尽管不可避免的错误,动物仍能稳定地在环境中导航,而不会进行低效的航向修正。在人类中,这种稳定性是通过调整脚在每一步上的位置来实现的,这样就可以纠正最近的错误。然而,尚不清楚具有不同神经系统和身体力学的动物是否使用这种足部位置控制;多足动物的足部轨迹被认为是典型的速度驱动模式,而不是错误驱动模式。在此,我们提出了一种统一的“前馈-反馈”稳定运动控制结构,将速度驱动和身体状态误差驱动相结合。我们通过挖掘果蝇、小鼠和人类的自然运动变异性,为这种控制结构提供了经验支持,发现纯粹以速度驱动的足部放置的竞争控制结构不受数据支持。这项工作发现了果蝇、小鼠和人类控制足部位置的共同行为特征。我们发现这些特征的关键特征,如它们的紧迫性和集中性,随着不同物种的神经力学体现而变化。例如,与人类相比,更稳定的多足动物表现出更少的紧急控制,控制幅度更低,校正时间尺度更慢。此外,多腿动物表现出模块化的、方向的和特定于腿的控制特征,而人类表现出两条腿的共同特征。总的来说,我们的研究结果提供了跨物种稳定运动的见解,揭示了具有不同神经力学的物种如何实现共同的功能目标:足部放置控制。
本文章由计算机程序翻译,如有差异,请以英文原文为准。
Foot placement control underlies stable locomotion across species.

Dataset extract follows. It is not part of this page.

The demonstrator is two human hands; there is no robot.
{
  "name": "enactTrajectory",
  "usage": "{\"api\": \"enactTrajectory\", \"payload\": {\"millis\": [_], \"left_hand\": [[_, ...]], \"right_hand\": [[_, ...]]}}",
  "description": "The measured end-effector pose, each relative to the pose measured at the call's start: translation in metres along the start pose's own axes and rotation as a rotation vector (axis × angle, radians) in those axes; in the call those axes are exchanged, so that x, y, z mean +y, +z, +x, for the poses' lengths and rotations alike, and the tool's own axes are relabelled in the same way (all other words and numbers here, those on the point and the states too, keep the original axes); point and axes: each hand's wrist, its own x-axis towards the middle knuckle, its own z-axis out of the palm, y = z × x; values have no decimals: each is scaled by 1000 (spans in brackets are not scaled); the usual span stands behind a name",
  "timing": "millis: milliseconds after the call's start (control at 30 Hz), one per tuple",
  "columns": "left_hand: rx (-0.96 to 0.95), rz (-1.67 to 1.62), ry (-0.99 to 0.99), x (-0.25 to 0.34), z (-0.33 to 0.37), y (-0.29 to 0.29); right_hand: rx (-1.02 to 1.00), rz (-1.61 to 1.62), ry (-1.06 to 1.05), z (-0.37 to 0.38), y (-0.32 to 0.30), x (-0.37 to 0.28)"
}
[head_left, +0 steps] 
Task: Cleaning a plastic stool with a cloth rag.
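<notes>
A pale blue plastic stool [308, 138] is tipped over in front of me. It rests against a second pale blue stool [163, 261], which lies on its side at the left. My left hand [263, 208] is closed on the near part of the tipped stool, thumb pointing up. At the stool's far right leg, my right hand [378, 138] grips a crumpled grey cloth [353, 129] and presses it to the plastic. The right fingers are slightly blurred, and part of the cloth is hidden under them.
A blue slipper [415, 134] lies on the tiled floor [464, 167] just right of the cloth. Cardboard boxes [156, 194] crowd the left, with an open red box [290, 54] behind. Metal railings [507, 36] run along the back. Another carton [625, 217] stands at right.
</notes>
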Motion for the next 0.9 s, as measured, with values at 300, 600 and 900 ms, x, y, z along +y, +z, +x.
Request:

Animals navigate their environment stably without inefficient course corrections despite unavoidable errors. In humans, this stability is achieved by modulating the placement of the foot on each step such that recent errors are corrected. However, it is unknown whether animals with diverse nervous systems and body mechanics use such foot placement control; foot trajectories of many-legged animals are considered to be stereotypical velocity-driven patterns, as opposed to error-driven. Here, we put forth a unified "feedforward-feedback" control structure for stable locomotion that combines velocity-driven and body state error-driven foot placement. We provide empirical support for this control structure across flies, mice, and humans by mining their natural locomotor variability, finding that a competing control structure with purely velocity-driven foot placement is not supported by the data. This work finds shared behavioral signatures of foot placement control in flies, mice, and humans. We find that key characteristics of these signatures, such as their urgency and centralization, vary with neuromechanical embodiment across species. For example, more inherently stable multilegged animals exhibit less urgent control with a lower control magnitude and a slower correction timescale compared to humans. Furthermore, many-legged animals display modular, direction-, and leg-specific control signatures, whereas humans exhibit common signatures across both legs. Overall, our findings provide insight into stable locomotion across species, revealing how species with diverse neuromechanics achieve a shared functional goal: foot placement control.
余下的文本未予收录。